Tragus is to undergo a financial restructuring, which will include the launch of company voluntary arrangements (CVAs) for Café Rouge and Bella Italia, and the sale of Strada, to ensure a long-term sustainable future for the business.

As part of the restructure, the group’s owners have sought to strengthen the balance sheet and reduce the debt burden by around £263m to £91m.

M&C Report understands that the c290-strong group is looking to shed 51 sites from both its 90-strong Bella Italia and 125-strong Café Rouge estates through the CVA process. It is thought that around 40 sites will eventually be disposed off through the process.

It has initiated a CVA to revise lease terms, and refocus the business on a smaller, more profitable core estate principally comprising Bella Italia and Café Rouge. Landlords are currently being sent information for them to vote on the proposal.

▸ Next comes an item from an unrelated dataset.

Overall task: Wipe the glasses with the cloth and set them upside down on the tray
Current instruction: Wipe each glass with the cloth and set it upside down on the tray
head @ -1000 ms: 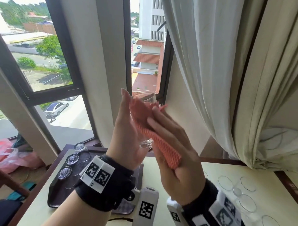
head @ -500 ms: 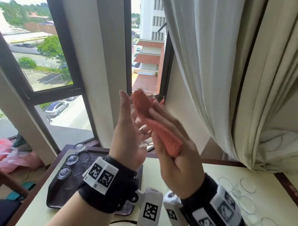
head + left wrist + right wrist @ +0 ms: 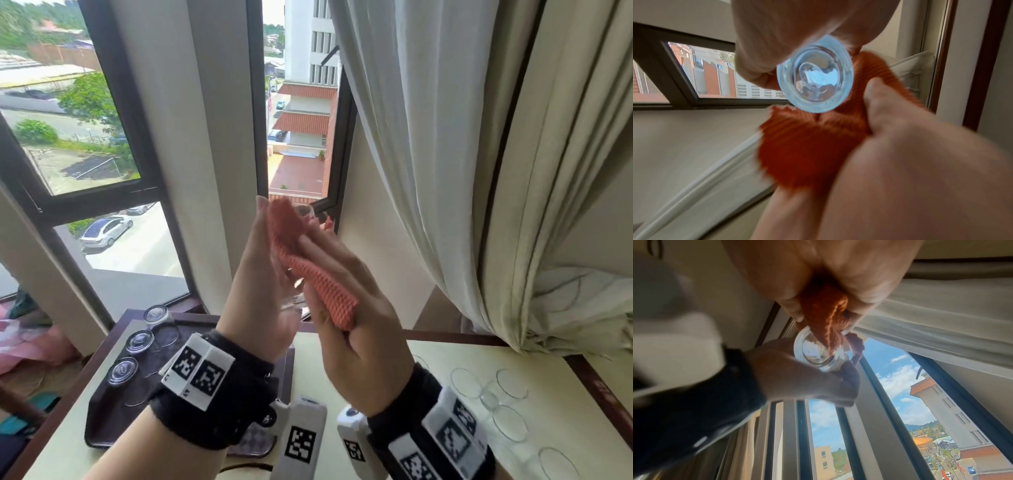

Subject to successful completion of the restructuring process, it is thought Apollo Global Management will commit £110m to invest in the business over the next four years and is looking to open a further 50 sites over that time, including 12 Bella Italia sites in the next 12 months.

As previously flagged up by M&C Report, it is thought that Apollo may also back a management buy-out of Strada, which is led by new managing director James Spragg. Zolfo Cooper has been appointed to oversee the sale of the 56-strong Strada, which is valued at c£40m.

All Strada restaurants and those under CVA proposals will continue operating as normal in the near-term.

It is also thought that part of the £110m of investment could also be used to explore bolt-on acquisitions.

A source said: “The heart of the matter is Tragus had a hugely overleveraged balance sheet (unsustainable debt level) which has stopped investment and innovation in the  brands and the group has seen profit decline over the last five years caused by a clearly defined and significant non-core tail.

”Having said that the brands remain well-loved by customers and remain very popular and profitable, the restructure is about creating the right platform and conditions for them to grow again. To this end early trials of a new Bella and Café Rouge format have proved to be very successful and it is the intention to aggressively refresh and expand both brands.

“The restructure is about creating the right platform and conditions for them to grow again. To this end early trials of a new Bella and Café Rouge format have proved to be very successful and it is the intention to aggressively refresh and expand both brands. The balance sheet will be exceptionally strong (2.5 x debt to ebitda) and the business will have access to substantial funding to grow (£110m capex over fove years).”

The CVA would enable the Steve Richards-led company to shed or restructure some of its rent obligations at Cafe Rouge and Bella Italia.

Richards told M&C Report: “The core of the business is strong; we have a loyal customer base and valued brands, but some of these brands, such as Bella Italia and Café Rouge, require innovation and substantial investment to secure their futures. Similarly, Strada is a popular restaurant brand beloved by customers, but it needs separate attention and investment to realise its full potential.”

Richard said the restructuring plan was crucial for reducing the group’s unsustainable level of debt, providing the right operational structure for the business and securing a “strong and sustainable future for Tragus and all of our brands”.